* Action item
What you need to produce is the complete listing, repeated exactly.

* Dataset content
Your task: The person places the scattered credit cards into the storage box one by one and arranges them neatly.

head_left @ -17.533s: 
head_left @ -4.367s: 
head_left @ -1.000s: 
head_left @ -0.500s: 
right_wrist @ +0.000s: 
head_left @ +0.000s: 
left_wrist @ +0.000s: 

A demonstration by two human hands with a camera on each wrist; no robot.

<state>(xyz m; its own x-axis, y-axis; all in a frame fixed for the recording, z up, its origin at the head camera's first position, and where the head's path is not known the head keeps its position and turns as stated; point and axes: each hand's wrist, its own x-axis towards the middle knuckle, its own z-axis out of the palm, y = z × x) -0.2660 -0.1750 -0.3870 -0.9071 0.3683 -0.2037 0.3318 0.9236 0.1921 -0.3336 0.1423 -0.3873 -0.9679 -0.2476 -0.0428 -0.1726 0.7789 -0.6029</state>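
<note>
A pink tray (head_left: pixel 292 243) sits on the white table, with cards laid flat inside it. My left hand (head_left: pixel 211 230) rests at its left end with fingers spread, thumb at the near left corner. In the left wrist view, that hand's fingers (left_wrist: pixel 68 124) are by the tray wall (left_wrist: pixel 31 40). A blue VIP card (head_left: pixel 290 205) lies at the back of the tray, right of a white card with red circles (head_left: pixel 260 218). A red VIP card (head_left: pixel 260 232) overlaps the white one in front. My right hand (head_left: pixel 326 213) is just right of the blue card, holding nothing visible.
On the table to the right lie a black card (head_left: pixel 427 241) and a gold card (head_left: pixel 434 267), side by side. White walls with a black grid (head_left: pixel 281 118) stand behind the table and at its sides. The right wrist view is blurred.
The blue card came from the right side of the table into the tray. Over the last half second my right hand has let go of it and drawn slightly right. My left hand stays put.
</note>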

* Written response
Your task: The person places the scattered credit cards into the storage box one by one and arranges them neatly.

head_left @ -17.533s: 
head_left @ -4.367s: 
head_left @ -1.000s: 
head_left @ -0.500s: 
right_wrist @ +0.000s: 
head_left @ +0.000s: 
left_wrist @ +0.000s: 

A demonstration by two human hands with a camera on each wrist; no robot.

<state>(xyz m; its own x-axis, y-axis; all in a frame fixed for the recording, z up, its origin at the head camera's first position, and where the head's path is not known the head keeps its position and turns as stated; point and axes: each hand's wrist, its own x-axis towards the middle knuckle, its own z-axis out of the palm, y = z × x) -0.2660 -0.1750 -0.3870 -0.9071 0.3683 -0.2037 0.3318 0.9236 0.1921 -0.3336 0.1423 -0.3873 -0.9679 -0.2476 -0.0428 -0.1726 0.7789 -0.6029</state>
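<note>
A pink tray (head_left: pixel 292 243) sits on the white table, with cards laid flat inside it. My left hand (head_left: pixel 211 230) rests at its left end with fingers spread, thumb at the near left corner. In the left wrist view, that hand's fingers (left_wrist: pixel 68 124) are by the tray wall (left_wrist: pixel 31 40). A blue VIP card (head_left: pixel 290 205) lies at the back of the tray, right of a white card with red circles (head_left: pixel 260 218). A red VIP card (head_left: pixel 260 232) overlaps the white one in front. My right hand (head_left: pixel 326 213) is just right of the blue card, holding nothing visible.
On the table to the right lie a black card (head_left: pixel 427 241) and a gold card (head_left: pixel 434 267), side by side. White walls with a black grid (head_left: pixel 281 118) stand behind the table and at its sides. The right wrist view is blurred.
The blue card came from the right side of the table into the tray. Over the last half second my right hand has let go of it and drawn slightly right. My left hand stays put.
</note>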

This answer is now finished.